What you have to do:
List each line of the data that holds the word "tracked".
::::
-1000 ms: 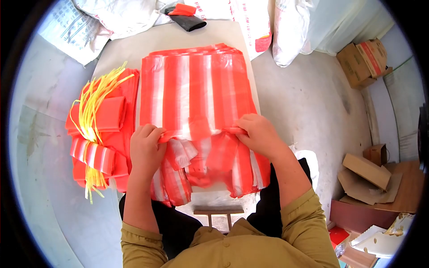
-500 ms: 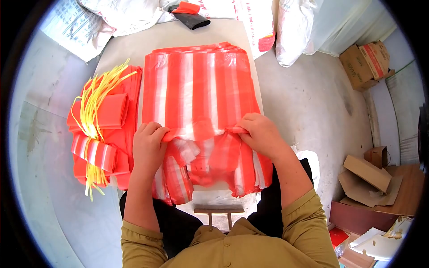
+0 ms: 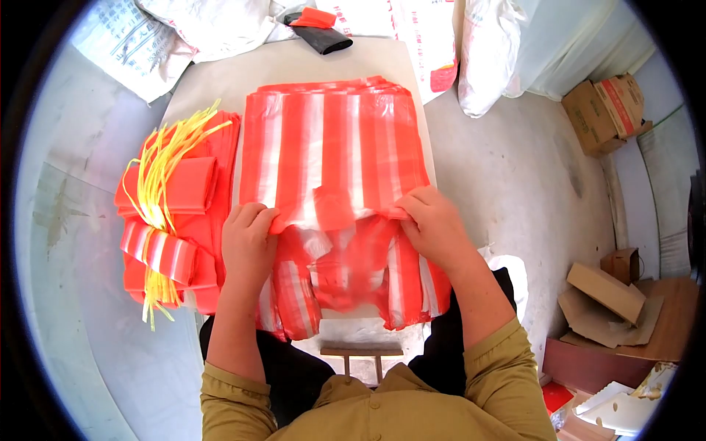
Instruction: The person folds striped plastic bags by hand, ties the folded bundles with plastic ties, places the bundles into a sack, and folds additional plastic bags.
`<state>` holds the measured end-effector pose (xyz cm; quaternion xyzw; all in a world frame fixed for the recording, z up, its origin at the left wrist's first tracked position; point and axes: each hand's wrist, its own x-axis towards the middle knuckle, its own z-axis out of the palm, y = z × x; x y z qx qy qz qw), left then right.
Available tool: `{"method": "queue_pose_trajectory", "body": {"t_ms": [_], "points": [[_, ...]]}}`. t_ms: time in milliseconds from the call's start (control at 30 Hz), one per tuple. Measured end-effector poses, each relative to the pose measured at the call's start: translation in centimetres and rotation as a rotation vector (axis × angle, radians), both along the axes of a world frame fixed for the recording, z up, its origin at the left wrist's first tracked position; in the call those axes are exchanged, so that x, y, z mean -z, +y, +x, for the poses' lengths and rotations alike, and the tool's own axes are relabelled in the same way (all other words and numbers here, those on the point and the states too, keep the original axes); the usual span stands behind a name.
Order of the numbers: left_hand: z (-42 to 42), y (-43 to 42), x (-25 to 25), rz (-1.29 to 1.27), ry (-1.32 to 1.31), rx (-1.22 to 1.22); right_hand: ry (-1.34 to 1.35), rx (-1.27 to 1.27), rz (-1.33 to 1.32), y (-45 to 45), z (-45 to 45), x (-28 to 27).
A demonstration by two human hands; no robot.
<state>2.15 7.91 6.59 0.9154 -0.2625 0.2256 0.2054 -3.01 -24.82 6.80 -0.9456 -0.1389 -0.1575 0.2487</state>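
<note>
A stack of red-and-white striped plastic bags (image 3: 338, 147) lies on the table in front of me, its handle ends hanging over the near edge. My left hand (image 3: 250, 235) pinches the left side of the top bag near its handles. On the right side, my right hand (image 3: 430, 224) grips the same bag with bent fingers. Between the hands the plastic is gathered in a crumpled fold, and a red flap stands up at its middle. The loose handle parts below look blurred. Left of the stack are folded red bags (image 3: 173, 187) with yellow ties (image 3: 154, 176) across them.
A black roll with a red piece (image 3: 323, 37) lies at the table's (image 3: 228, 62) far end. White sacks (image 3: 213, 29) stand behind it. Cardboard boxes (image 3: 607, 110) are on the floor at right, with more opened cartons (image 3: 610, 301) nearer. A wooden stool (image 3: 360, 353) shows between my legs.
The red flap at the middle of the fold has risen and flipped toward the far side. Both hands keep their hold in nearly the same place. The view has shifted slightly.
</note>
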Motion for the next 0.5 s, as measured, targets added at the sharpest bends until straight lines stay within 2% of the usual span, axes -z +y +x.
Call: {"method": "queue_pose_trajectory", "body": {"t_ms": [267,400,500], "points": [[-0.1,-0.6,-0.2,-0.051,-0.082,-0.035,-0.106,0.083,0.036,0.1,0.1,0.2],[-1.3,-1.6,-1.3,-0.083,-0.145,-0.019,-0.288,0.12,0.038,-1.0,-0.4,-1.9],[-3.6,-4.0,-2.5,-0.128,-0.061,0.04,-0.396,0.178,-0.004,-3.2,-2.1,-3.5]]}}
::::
Answer:
`<state>` holds the measured end-effector pose (xyz cm; quaternion xyzw; all in a world frame fixed for the recording, z up, its origin at the left wrist's first tracked position; point and axes: each hand's wrist, its own x-axis towards the middle knuckle, its own z-axis out of the palm, y = z × x; x y z qx qy qz qw), left then right.
Available tool: `{"method": "queue_pose_trajectory", "body": {"t_ms": [_], "points": [[_, ...]]}}`. t_ms: time in milliseconds from the call's start (control at 30 Hz), one per tuple. Measured end-effector poses, each relative to the pose measured at the call's start: translation in centimetres and rotation as a rotation vector (axis × angle, radians), both along the axes of a world frame fixed for the recording, z up, its origin at the left wrist's first tracked position; in the call those axes are exchanged, so that x, y, z mean -z, +y, +x, for the poses' lengths and rotations alike, and the tool's own axes are relabelled in the same way (all other words and numbers here, those on the point and the states too, keep the original axes); the usual span stands behind a name.

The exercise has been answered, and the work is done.